Thursday, April 4, 2013

Where Do We Go From Here?

It is something approaching a universal truth that when conservatives have bad ideas, their ideas--bad as they are--are at least rather specific and actionable. Witness Bush's No Child Left Behind. Sure it's really a frontal assault on public education in general and teachers' unions in particular, but at least it's a plan. And look at how efficient they were in getting that plan rolling.

Liberals, on the other hand, tend to talk about ideas. And when it comes to education, one might very well ask, "Where's the plan?" More often than not, those plans tend to be reactionary. Witness Obama's Race to the Top, which just adds another filthy layer of competition (and corruption)  to the still reeking, shambling mass of NCLB. For all of the Liberal platitudes about education, we sure don't hear much constructive being brought forward.

And more often than not, liberal politicians seem easily swayed by the conservative camp's way of thinking. Education is a bipartisan topic, the thinking seems to go, ignoring the effects bad policy has on very specific populations of students.

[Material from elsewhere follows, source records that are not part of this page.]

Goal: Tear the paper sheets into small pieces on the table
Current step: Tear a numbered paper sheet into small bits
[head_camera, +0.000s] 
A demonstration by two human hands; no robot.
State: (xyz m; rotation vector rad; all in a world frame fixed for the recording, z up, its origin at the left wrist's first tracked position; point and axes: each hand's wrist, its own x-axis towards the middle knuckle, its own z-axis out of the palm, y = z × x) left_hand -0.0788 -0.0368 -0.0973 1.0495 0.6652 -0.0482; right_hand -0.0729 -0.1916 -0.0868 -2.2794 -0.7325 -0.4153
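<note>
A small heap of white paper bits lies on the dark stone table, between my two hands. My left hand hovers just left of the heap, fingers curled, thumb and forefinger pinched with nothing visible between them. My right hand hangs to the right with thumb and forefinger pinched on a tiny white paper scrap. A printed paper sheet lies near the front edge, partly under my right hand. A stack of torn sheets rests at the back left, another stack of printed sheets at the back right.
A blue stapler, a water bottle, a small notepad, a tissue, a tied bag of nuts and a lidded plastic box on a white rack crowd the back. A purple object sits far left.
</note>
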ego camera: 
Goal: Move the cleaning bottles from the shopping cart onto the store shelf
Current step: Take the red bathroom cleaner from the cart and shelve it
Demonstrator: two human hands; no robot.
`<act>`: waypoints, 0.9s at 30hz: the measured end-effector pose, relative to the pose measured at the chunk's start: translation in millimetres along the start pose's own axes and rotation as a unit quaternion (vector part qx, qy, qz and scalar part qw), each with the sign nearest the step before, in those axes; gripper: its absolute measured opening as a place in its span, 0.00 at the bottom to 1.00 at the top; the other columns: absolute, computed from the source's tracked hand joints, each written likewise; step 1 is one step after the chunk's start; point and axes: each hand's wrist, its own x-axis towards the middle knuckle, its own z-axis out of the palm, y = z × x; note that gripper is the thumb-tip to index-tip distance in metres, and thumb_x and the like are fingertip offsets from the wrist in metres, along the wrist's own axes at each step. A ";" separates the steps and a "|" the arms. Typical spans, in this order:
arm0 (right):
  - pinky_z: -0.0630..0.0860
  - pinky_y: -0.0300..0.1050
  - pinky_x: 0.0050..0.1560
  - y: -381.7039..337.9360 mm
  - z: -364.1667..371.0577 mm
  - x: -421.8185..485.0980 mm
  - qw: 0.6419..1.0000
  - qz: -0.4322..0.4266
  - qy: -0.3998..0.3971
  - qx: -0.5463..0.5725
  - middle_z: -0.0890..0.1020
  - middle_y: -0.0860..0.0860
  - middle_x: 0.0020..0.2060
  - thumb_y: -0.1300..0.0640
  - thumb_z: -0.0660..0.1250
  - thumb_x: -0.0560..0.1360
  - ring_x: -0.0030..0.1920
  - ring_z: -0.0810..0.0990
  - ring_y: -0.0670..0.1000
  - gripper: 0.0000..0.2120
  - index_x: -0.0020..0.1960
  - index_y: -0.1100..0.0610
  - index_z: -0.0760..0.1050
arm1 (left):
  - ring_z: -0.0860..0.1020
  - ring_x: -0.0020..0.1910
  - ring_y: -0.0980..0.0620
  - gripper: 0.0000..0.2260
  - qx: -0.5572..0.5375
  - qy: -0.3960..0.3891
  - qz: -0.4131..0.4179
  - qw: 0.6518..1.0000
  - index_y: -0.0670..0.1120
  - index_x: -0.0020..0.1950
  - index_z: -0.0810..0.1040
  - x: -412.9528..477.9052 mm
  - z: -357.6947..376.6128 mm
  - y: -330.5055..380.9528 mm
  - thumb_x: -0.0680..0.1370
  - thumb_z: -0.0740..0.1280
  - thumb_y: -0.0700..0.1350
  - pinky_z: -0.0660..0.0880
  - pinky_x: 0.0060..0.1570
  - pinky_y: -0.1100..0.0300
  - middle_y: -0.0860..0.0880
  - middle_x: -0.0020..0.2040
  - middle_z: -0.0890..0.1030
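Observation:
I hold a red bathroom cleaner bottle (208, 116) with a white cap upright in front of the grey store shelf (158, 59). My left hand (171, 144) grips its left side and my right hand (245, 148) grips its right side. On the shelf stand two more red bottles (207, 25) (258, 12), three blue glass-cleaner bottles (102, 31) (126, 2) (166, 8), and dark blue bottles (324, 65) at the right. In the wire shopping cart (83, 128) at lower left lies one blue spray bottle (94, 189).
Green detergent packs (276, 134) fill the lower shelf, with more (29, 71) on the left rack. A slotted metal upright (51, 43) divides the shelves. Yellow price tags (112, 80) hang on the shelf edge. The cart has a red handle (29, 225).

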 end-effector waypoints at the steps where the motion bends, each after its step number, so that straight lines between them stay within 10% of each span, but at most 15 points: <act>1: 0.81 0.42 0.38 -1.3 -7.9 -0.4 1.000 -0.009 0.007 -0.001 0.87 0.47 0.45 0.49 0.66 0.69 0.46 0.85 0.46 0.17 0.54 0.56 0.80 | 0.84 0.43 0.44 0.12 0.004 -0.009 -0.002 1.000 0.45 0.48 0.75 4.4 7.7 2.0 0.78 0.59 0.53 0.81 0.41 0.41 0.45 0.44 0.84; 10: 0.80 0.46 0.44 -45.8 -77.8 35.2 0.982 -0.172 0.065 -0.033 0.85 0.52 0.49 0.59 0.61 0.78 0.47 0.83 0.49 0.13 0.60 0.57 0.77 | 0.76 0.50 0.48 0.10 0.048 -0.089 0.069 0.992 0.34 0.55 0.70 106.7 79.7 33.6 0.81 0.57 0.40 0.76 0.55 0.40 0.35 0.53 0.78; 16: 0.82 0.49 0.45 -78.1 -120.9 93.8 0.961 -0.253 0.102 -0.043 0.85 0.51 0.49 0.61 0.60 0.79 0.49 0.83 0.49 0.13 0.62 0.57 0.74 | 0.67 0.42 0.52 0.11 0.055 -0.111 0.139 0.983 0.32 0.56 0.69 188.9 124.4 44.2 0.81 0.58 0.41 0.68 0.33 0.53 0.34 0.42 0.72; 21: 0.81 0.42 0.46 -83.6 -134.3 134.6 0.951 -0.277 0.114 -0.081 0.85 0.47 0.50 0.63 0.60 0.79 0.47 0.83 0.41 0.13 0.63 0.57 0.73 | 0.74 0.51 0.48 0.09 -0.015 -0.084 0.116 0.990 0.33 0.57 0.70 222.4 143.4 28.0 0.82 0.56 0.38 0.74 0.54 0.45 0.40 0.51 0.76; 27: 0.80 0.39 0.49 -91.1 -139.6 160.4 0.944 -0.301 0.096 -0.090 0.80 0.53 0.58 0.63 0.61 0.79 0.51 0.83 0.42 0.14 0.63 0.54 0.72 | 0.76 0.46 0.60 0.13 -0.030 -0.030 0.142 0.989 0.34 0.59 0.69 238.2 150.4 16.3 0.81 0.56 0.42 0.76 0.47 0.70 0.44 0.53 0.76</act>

If you need specifics, consider Chuck Rangle's piece on the importance of education in furthering the civil rights struggle. Who could disagree? I might go farther and say that soon education will be THE civil rights struggle. But what would Martin Luther King Jr. make of this piece?

He'd have little use for it, I think, as he'd have little use for the anemic policy of the so-called American Left. Say what you will, the Right seems to have taken the lead when it comes to activism.

How can we--in good conscience--point out the necessity of education in the lives of our children, especially our at-risk children, and how can we look at the shameful data regarding schooling and incarceration numbers, and how can we have nothing to say about how to make this better?

Where are the calls for real school reform? Where are the calls to dismantle the phony school reform that is further crippling American education?

When will someone decide that education is actually important enough to do something about?

It better be soon, because the other guys have a real advantage: they've got themselves a stupid plan.